When you return the data, keep each character exactly as it appears.

[DATA BELOW]:
+===+
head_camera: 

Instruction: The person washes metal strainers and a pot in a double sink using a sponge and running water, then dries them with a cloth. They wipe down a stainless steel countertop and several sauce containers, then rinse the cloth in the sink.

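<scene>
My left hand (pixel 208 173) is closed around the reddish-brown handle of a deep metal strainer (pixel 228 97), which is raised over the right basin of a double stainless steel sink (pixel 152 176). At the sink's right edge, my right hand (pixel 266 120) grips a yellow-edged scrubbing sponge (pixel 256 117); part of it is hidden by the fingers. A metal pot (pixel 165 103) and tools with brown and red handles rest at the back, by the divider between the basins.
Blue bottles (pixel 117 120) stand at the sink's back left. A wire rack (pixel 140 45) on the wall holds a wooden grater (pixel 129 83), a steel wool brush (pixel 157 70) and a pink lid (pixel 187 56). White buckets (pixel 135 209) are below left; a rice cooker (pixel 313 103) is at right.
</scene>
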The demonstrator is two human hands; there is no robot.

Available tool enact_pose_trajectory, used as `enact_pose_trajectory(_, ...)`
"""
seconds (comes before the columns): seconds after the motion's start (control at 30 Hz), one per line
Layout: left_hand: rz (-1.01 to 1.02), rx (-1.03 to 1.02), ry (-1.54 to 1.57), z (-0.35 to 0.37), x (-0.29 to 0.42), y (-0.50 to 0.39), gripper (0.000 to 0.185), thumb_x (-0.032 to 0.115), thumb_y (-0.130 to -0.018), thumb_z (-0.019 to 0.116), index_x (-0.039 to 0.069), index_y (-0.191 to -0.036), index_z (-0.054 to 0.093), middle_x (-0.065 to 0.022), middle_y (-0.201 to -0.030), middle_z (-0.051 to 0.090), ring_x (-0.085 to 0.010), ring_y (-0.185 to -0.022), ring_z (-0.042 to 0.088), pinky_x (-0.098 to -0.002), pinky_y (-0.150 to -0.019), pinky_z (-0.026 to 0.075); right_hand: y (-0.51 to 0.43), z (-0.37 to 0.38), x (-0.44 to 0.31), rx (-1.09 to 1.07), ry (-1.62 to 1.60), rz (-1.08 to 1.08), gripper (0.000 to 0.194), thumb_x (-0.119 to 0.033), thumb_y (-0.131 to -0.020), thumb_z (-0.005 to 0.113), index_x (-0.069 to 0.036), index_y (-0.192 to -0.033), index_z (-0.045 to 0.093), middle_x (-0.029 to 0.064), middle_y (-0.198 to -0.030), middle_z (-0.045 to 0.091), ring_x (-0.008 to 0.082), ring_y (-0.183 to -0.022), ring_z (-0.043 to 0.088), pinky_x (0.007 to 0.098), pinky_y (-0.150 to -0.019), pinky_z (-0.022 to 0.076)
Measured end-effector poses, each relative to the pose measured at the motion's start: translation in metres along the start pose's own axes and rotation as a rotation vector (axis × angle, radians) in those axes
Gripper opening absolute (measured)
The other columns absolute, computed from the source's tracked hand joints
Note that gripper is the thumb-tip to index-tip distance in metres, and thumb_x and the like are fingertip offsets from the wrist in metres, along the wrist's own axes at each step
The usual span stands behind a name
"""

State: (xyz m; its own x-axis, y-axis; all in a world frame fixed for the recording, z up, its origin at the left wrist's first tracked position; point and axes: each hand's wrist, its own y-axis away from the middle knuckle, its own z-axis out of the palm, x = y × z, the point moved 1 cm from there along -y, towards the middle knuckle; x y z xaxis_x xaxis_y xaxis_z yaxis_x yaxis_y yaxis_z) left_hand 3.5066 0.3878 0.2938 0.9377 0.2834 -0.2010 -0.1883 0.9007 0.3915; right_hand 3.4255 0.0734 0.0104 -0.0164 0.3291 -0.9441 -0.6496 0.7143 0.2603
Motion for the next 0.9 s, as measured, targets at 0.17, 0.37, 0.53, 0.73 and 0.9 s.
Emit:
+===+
[TASK RESPONSE]:
head_camera: 

Instruction: The person washes metal strainers and a pot in a double sink using a sponge and running water, then dries them with a cloth. They wipe down a stainless steel countertop and several sauce containers, then rinse the cloth in the sink.

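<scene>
My left hand (pixel 208 173) is closed around the reddish-brown handle of a deep metal strainer (pixel 228 97), which is raised over the right basin of a double stainless steel sink (pixel 152 176). At the sink's right edge, my right hand (pixel 266 120) grips a yellow-edged scrubbing sponge (pixel 256 117); part of it is hidden by the fingers. A metal pot (pixel 165 103) and tools with brown and red handles rest at the back, by the divider between the basins.
Blue bottles (pixel 117 120) stand at the sink's back left. A wire rack (pixel 140 45) on the wall holds a wooden grater (pixel 129 83), a steel wool brush (pixel 157 70) and a pink lid (pixel 187 56). White buckets (pixel 135 209) are below left; a rice cooker (pixel 313 103) is at right.
</scene>
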The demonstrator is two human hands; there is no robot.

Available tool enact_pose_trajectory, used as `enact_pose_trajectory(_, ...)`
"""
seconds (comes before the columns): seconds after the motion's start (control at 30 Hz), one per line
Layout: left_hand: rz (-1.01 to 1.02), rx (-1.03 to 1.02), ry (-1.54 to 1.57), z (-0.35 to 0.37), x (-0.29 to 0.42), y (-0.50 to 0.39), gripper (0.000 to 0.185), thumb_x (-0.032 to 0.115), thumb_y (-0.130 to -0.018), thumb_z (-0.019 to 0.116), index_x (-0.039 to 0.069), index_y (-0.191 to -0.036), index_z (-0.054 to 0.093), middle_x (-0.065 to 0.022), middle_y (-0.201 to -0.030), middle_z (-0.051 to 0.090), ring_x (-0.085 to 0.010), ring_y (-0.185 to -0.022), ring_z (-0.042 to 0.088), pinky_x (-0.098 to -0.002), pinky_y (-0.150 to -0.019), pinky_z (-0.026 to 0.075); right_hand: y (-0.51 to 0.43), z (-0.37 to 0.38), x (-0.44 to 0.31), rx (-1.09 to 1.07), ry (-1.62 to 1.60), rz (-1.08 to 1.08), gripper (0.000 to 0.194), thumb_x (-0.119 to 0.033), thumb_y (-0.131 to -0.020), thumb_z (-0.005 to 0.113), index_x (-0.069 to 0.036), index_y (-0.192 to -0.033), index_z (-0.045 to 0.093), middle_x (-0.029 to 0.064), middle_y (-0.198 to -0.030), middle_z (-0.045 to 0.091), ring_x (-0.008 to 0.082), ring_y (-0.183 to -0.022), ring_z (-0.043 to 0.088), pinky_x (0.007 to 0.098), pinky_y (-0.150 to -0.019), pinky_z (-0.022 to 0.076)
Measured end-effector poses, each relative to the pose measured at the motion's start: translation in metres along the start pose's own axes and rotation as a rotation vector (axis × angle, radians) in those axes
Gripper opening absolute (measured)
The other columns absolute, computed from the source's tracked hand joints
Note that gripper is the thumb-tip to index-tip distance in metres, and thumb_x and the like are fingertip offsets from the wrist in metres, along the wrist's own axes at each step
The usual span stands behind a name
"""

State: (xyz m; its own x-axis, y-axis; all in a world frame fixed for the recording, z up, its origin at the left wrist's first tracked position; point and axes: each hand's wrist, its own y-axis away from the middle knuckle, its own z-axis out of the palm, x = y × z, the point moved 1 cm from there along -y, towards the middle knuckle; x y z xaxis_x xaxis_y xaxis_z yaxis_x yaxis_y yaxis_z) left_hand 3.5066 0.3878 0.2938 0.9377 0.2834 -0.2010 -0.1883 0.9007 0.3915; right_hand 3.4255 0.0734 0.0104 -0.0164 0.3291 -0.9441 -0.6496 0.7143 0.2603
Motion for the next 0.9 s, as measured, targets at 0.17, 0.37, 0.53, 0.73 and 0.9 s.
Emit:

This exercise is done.